We bundle a few implementations to get you started, or you can create your own.
SimulatedLocationProvider
The SimulatedLocationProvider allows for simulating location within Ferrostar,
without needing GPX files or complicated environment setup.
The usage patterns are roughly the same on iOS and Android:
- Create an instance of the
SimulatedLocationProviderclass. - Set a location or a
Route. - Let the
FerrostarCorehandle the rest.
To simulate an entire route from start to finish,
use the higher level setSimulatedRoute function to preload an entire route,
which will be "played back" automatically when there is a listener attached.
You can control the simulation speed by setting the warpFactor property.
NOTE: While the SimulatedLocationProvider is defined in the platform library layer,
the simulation functionality comes from the functional core and is implemented in Rust
for better testability and guaranteed consistency across platforms.
If you want low-level control instead, you can just set properties like lastLocation and lastHeading directly.
You can grab a location manually (ex: to fetch a route; both iOS and Android provide observation capabilities).
FerrostarCore also automatically subscribes to location updates during navigation,
and unsubscribes itself (Android) or stops location updates automatically (iOS) to conserve battery power.
"Live" Location Providers
Ferrostar includes the following live location providers:
- iOS
CoreLocationProvider- Location backed by aCLLocationManager.

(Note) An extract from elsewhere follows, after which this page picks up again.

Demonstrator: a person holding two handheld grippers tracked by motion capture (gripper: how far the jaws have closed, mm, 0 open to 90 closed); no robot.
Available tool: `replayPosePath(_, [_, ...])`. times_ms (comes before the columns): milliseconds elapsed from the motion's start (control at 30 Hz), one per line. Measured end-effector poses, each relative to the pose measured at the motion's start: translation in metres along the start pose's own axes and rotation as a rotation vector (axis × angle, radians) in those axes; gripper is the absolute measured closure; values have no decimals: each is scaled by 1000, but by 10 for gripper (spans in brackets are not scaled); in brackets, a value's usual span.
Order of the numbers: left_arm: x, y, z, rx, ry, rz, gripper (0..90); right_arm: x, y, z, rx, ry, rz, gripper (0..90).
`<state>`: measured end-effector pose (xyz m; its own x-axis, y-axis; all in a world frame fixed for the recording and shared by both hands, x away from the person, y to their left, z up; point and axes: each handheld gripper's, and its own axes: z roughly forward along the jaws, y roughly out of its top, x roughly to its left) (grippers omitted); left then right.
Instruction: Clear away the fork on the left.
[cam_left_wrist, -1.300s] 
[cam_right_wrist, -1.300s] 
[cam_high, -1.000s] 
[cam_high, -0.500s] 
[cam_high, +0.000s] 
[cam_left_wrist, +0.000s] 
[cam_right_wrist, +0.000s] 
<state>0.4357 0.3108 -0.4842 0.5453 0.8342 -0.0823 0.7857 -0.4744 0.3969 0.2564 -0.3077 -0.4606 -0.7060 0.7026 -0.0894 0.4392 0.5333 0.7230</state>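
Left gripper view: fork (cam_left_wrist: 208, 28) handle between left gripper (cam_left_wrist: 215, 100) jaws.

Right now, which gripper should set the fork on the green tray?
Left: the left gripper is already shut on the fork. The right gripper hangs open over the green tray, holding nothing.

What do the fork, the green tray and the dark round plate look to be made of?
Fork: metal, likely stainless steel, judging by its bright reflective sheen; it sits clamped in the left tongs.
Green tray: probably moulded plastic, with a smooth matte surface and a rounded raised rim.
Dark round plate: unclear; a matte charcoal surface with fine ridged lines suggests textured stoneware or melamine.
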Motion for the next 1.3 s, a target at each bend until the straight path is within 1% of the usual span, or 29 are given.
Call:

See the iOS tutorial for a usage example.
- Android
- TODO: Provider backed by the Google Fused Location Client
- TODO: AOSP provider
Configuring the Navigation Controller
TODO
StepAdvanceMode
RouteDeviationTracking
Commercial Vendors
Here is a list of commercial vendors with APIs that are currently supported by Ferrostar. PRs welcome to expand the list or to add support!
Routing
- Stadia Maps - Valhalla-based API, either hosted (free keys for evaluation available) or on prem
- GIS • OPS - Valhalla or OSRM; custom deployments and integration of proprietary data
Basemaps
You need basemaps for most (but not all!) useful navigation apps.
The included UI components are all based on MapLibre, which supports the Mapbox Vector Tile specification. Here are a few popular vendors:
- Stadia Maps
- Mapbox (note that pricing is different for accessing tiles directly rather than using their proprietary SDKs)
- Jawg
- MapTiler
At the time of this writing, all basemap vendors offer free API keys for evaluation use.